Every word of the data must be reproduced in your reply exactly.

*Data provided*:
········

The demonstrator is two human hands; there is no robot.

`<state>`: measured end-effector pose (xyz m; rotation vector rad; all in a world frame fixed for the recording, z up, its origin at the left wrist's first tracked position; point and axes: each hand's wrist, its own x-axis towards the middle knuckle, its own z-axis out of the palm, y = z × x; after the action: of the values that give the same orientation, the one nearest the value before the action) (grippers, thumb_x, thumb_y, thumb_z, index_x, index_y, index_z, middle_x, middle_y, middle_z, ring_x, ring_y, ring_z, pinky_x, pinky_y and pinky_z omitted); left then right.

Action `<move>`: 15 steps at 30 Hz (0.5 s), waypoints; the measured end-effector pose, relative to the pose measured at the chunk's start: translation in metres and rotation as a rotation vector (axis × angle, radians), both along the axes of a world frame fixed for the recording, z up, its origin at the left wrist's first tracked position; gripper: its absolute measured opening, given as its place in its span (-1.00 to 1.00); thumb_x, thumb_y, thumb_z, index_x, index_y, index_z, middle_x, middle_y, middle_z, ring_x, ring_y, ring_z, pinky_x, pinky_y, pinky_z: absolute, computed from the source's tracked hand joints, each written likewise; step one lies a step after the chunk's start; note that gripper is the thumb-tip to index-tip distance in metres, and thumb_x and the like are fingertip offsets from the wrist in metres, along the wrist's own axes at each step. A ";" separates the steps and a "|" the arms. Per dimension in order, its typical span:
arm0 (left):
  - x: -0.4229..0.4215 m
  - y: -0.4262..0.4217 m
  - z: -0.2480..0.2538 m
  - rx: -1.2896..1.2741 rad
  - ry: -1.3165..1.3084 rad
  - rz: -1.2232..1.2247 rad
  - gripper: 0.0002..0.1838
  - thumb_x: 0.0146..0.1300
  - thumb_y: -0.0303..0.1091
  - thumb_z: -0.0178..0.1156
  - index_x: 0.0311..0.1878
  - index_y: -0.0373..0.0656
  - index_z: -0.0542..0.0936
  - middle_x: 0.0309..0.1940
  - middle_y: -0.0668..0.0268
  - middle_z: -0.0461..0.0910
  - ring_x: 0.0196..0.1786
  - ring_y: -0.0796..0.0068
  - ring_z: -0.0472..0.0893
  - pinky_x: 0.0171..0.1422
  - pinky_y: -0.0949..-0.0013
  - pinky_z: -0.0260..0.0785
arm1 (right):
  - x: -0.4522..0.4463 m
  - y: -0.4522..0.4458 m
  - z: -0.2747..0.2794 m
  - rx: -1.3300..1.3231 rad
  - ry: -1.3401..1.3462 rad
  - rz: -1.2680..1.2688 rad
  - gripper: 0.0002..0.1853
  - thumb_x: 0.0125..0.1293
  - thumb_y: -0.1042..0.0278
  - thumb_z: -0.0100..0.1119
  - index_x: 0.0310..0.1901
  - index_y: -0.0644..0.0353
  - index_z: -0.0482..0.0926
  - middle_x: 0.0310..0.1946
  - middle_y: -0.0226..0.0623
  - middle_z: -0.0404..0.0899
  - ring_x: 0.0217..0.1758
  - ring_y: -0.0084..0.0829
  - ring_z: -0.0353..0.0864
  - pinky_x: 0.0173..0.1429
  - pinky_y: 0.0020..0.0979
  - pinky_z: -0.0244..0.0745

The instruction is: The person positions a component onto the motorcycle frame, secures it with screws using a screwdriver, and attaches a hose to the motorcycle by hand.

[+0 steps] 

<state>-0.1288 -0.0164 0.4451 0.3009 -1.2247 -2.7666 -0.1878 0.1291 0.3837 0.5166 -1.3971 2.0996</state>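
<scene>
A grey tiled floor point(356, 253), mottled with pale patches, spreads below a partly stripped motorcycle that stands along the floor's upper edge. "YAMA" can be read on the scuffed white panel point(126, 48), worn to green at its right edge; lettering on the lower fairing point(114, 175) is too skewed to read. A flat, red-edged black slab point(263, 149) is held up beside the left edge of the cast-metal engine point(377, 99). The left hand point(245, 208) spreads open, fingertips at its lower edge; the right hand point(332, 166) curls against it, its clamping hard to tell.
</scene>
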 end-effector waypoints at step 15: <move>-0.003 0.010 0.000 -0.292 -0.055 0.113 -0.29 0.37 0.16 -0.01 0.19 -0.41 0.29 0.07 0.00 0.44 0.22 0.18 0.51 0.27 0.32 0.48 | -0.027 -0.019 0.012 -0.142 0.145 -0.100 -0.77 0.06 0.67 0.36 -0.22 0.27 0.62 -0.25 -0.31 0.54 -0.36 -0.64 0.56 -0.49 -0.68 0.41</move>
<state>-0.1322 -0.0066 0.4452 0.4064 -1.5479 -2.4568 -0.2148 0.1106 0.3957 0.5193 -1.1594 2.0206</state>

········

*Reply*:
The demonstrator is two human hands; there is no robot.

`<state>`: measured end-effector pose (xyz m; rotation vector rad; all in a world frame fixed for the recording, z up, its origin at the left wrist's first tracked position; point and axes: each hand's wrist, its own x-axis towards the middle knuckle, its own z-axis out of the palm, y = z × x; after the action: of the values that give the same orientation, the one nearest the value before the action) (grippers, thumb_x, thumb_y, thumb_z, index_x, index_y, index_z, middle_x, middle_y, middle_z, ring_x, ring_y, ring_z, pinky_x, pinky_y and pinky_z omitted); left then right.

Action `<move>`: 15 steps at 30 Hz (0.5 s), waypoints; the measured end-effector pose, relative to the pose measured at the chunk's start: translation in metres and rotation as a rotation vector (axis × angle, radians), both along the axes of a world frame fixed for the recording, z up, its origin at the left wrist's first tracked position; gripper: its absolute measured opening, given as its place in its span (-1.00 to 1.00); thumb_x, thumb_y, thumb_z, index_x, index_y, index_z, middle_x, middle_y, middle_z, ring_x, ring_y, ring_z, pinky_x, pinky_y, pinky_z: absolute, computed from the source's tracked hand joints, each written likewise; step one lies a step after the chunk's start; note that gripper is the thumb-tip to index-tip distance in metres, and thumb_x and the like are fingertip offsets from the wrist in metres, along the wrist's own axes at each step. A ";" separates the steps and a "|" the arms. Per dimension in order, its typical span:
arm0 (left):
  - x: -0.4229..0.4215 m
  - y: -0.4262..0.4217 m
  - z: -0.2480..0.2538 m
  - rx: -1.2896..1.2741 rad
  - ry: -1.3165..1.3084 rad
  - rz: -1.2232..1.2247 rad
  - gripper: 0.0002..0.1838
  - thumb_x: 0.0146..0.1300
  - thumb_y: -0.0303..0.1091
  - thumb_z: -0.0178..0.1156
  - index_x: 0.0311..0.1878
  - index_y: -0.0373..0.0656
  - index_z: -0.0542..0.0936
  - middle_x: 0.0309..0.1940
  - middle_y: -0.0668..0.0268
  - middle_z: -0.0461..0.0910
  - ring_x: 0.0196..0.1786
  - ring_y: -0.0796..0.0068
  - ring_z: -0.0472..0.0893
  - pinky_x: 0.0171..0.1422
  - pinky_y: -0.0949..-0.0013
  - pinky_z: -0.0260..0.0785
arm1 (right):
  - x: -0.4522..0.4463 m
  - y: -0.4522..0.4458 m
  - z: -0.2747..0.2794 m
  - rx: -1.3300..1.3231 rad
  - ry: -1.3401..1.3462 rad
  - rz: -1.2680..1.2688 rad
  - gripper: 0.0002..0.1853
  - thumb_x: 0.0125..0.1293
  - thumb_y: -0.1042..0.0278
  - thumb_z: -0.0100..0.1119
  - index_x: 0.0310..0.1901
  - index_y: -0.0644..0.0353
  - index_z: -0.0482..0.0926
  - middle_x: 0.0310..0.1946
  - middle_y: -0.0226..0.0623
  - middle_z: -0.0404..0.0899
  - ring_x: 0.0217..0.1758
  - ring_y: -0.0084..0.0829
  - ring_z: -0.0353..0.0864
  - pinky_x: 0.0173..0.1429
  - pinky_y: 0.0020..0.0979
  - pinky_z: -0.0244..0.0745

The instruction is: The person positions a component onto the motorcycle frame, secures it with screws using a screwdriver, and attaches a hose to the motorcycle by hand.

[+0 steps] 

<state>-0.1288 -0.0164 0.4451 0.3009 -1.2247 -2.7666 -0.1878 0.1291 0.3837 0.5166 -1.3971 2.0996</state>
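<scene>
A grey tiled floor point(356, 253), mottled with pale patches, spreads below a partly stripped motorcycle that stands along the floor's upper edge. "YAMA" can be read on the scuffed white panel point(126, 48), worn to green at its right edge; lettering on the lower fairing point(114, 175) is too skewed to read. A flat, red-edged black slab point(263, 149) is held up beside the left edge of the cast-metal engine point(377, 99). The left hand point(245, 208) spreads open, fingertips at its lower edge; the right hand point(332, 166) curls against it, its clamping hard to tell.
</scene>
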 end-effector waypoints at step 15: <move>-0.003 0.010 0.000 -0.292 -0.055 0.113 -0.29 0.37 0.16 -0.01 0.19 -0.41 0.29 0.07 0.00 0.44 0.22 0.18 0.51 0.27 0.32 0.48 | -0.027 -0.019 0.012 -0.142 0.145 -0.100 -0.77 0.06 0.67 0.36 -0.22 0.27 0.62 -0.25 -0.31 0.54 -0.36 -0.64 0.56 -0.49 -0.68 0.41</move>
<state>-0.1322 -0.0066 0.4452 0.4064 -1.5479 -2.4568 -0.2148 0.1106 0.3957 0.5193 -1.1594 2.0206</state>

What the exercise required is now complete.